**Problem to solve**
From the listing below, extract every line in which the word "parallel" appears.

**Data shown**
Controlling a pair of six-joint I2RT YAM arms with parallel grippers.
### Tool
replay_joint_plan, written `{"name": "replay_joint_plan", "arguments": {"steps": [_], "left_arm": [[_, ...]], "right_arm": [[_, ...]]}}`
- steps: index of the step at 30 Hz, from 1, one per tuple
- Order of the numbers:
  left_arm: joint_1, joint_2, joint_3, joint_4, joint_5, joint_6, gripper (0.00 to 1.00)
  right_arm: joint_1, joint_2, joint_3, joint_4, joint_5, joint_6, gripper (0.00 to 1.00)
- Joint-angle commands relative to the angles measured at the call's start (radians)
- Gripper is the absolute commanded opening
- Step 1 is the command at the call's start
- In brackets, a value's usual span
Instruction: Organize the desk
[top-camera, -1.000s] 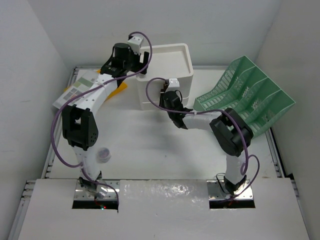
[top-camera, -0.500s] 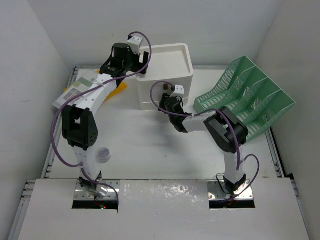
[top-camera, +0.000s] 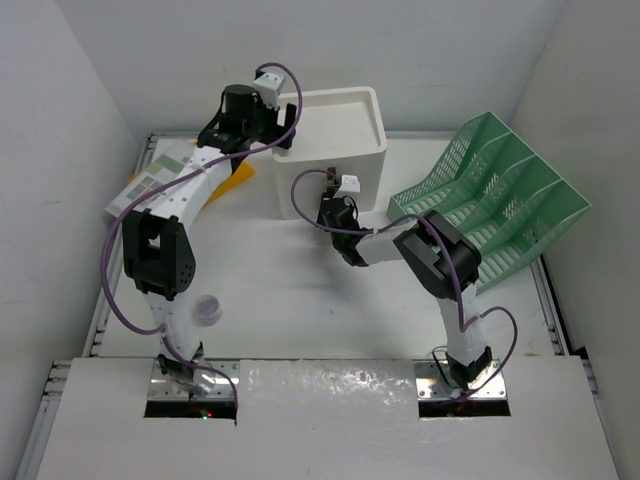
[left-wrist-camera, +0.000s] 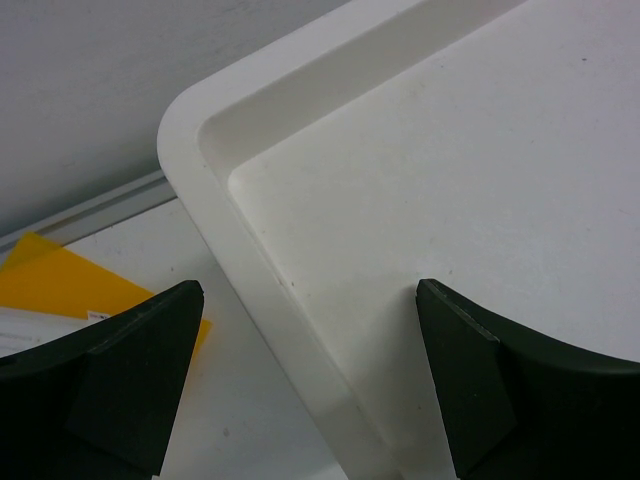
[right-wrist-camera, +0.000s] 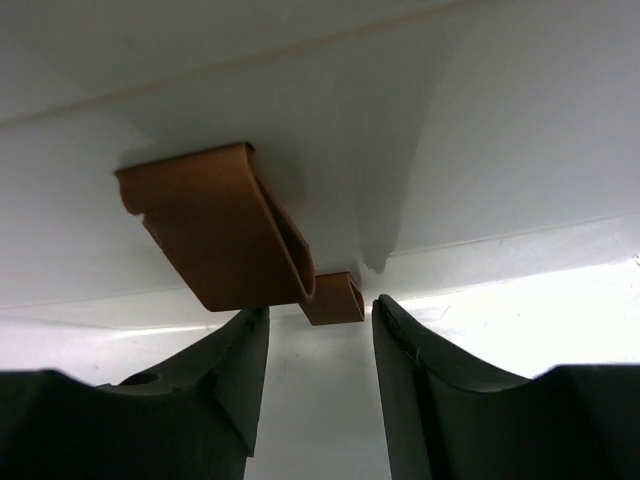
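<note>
The desk (top-camera: 290, 300) spreads beneath both arms. Toward its 12 o'clock the right gripper (right-wrist-camera: 320, 312), jaws narrowly parted, faces a brown tab (right-wrist-camera: 230, 235) on the white drawer unit (top-camera: 340, 125). Farther, at 11 o'clock, the left gripper (left-wrist-camera: 310, 298) gapes wide astride that unit's top rim.

Left arm (top-camera: 185, 200), right arm (top-camera: 380, 240): white shell links, black cylindrical joint housings. Purple cable (top-camera: 108, 275) in loose loops along each arm. Small white camera box (top-camera: 270, 85) at each wrist. Silver base plates (top-camera: 220, 395). Left gripper (left-wrist-camera: 308, 290), right gripper (right-wrist-camera: 320, 310): matt black, blocky fingers.
</note>
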Motion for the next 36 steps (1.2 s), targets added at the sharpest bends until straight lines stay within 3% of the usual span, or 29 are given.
{"name": "replay_joint_plan", "arguments": {"steps": [1,4,8,10,13,19,26,29,36], "left_arm": [[0.016,0.017,0.011,-0.097,0.002,0.036,0.86],[0.019,0.025,0.014,-0.099,0.005,0.039,0.86],[0.023,0.032,0.016,-0.104,0.013,0.037,0.86],[0.023,0.034,0.014,-0.107,0.016,0.042,0.86],[0.023,0.039,0.014,-0.113,0.015,0.045,0.86],[0.024,0.04,0.016,-0.119,0.007,0.053,0.86],[0.026,0.036,0.019,-0.117,0.004,0.062,0.86],[0.026,0.037,0.02,-0.116,0.004,0.06,0.86],[0.033,0.042,0.011,-0.114,0.001,0.068,0.86]], "right_arm": [[-0.011,0.019,0.027,0.135,0.039,-0.037,0.44],[-0.011,0.028,0.035,0.159,0.058,-0.08,0.39],[-0.011,0.028,0.015,0.248,0.075,-0.137,0.21],[-0.011,0.026,0.01,0.264,0.091,-0.161,0.17],[-0.011,0.019,0.005,0.25,0.137,-0.184,0.0],[-0.007,-0.009,-0.002,0.262,0.05,-0.288,0.0],[0.012,-0.064,-0.1,0.359,-0.187,-0.727,0.0],[0.01,-0.092,-0.169,0.41,-0.262,-0.789,0.0],[0.012,-0.207,-0.27,0.281,-0.498,-0.77,0.0]]}}
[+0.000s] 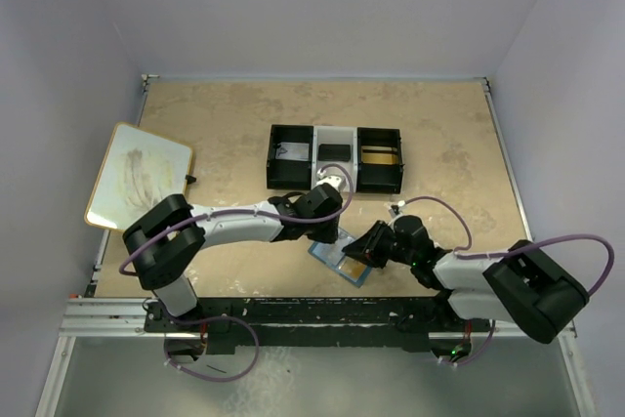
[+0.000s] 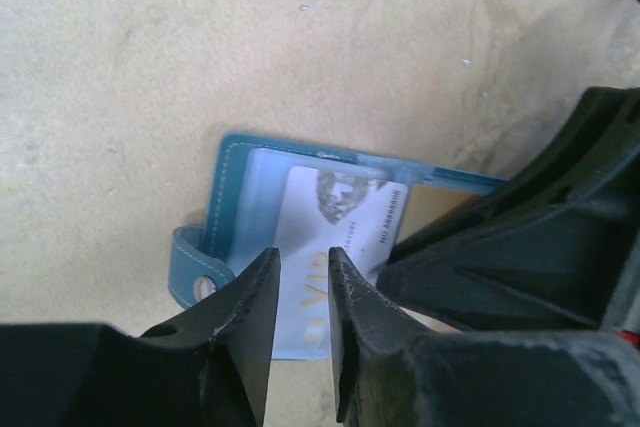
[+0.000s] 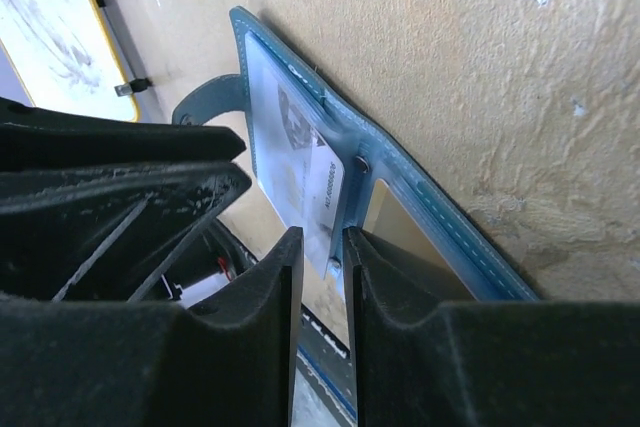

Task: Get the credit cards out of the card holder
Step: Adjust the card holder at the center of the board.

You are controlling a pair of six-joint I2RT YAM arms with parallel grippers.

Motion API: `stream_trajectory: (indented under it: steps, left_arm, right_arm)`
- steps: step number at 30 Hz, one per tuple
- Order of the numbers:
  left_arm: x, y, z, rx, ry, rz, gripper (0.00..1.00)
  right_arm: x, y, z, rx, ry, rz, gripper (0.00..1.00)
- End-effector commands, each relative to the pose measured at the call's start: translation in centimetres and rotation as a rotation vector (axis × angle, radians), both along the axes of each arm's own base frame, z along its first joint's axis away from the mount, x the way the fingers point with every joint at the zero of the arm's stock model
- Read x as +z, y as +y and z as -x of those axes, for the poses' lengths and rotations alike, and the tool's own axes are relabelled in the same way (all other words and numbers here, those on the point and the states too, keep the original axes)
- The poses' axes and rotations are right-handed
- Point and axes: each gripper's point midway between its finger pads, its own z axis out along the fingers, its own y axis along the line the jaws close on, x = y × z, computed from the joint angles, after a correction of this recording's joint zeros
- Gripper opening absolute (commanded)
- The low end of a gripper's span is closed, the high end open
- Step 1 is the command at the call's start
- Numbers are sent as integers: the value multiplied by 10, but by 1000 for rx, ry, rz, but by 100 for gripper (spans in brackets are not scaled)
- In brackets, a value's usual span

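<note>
Top view, low centre: card holder (image 1: pixel 325 254) mostly under left gripper (image 2: pixel 303 259) and right gripper (image 3: pixel 322 242). Only blue corner shows.
Tray (image 1: pixel 289 129) contents too small to tell.
Left wrist view: pale card (image 2: pixel 330 217) print blurred, unreadable. Lower edge behind fingers. Holder's right half behind right gripper.
Right wrist view: gold card (image 3: pixel 400 227) only a sliver. Whiteboard (image 3: pixel 50 37) cut by upper left edge.

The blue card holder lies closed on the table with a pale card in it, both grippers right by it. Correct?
No: the card holder lies open, not closed, as the left wrist view shows. It is on the table, the pale card in it, the left gripper and right gripper right by it.
</note>
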Motion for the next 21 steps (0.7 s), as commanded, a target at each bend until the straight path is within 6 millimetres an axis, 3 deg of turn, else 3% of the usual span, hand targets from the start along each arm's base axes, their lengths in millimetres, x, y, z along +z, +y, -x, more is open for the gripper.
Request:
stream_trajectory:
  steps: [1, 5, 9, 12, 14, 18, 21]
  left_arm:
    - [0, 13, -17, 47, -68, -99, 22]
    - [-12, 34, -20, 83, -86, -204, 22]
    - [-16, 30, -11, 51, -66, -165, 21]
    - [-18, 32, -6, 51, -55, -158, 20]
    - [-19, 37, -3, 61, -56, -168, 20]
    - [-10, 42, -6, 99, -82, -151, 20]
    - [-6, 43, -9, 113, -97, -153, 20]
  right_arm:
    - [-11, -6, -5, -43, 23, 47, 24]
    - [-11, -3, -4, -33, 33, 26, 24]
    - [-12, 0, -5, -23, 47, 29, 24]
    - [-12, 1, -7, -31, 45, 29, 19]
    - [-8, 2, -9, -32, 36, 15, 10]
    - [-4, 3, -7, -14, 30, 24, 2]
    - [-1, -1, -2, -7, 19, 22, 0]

**Finished exercise**
Controlling a pair of six-joint I2RT YAM arms with parallel grippers.
You are controlling a pair of six-joint I2RT YAM arms with parallel grippers.

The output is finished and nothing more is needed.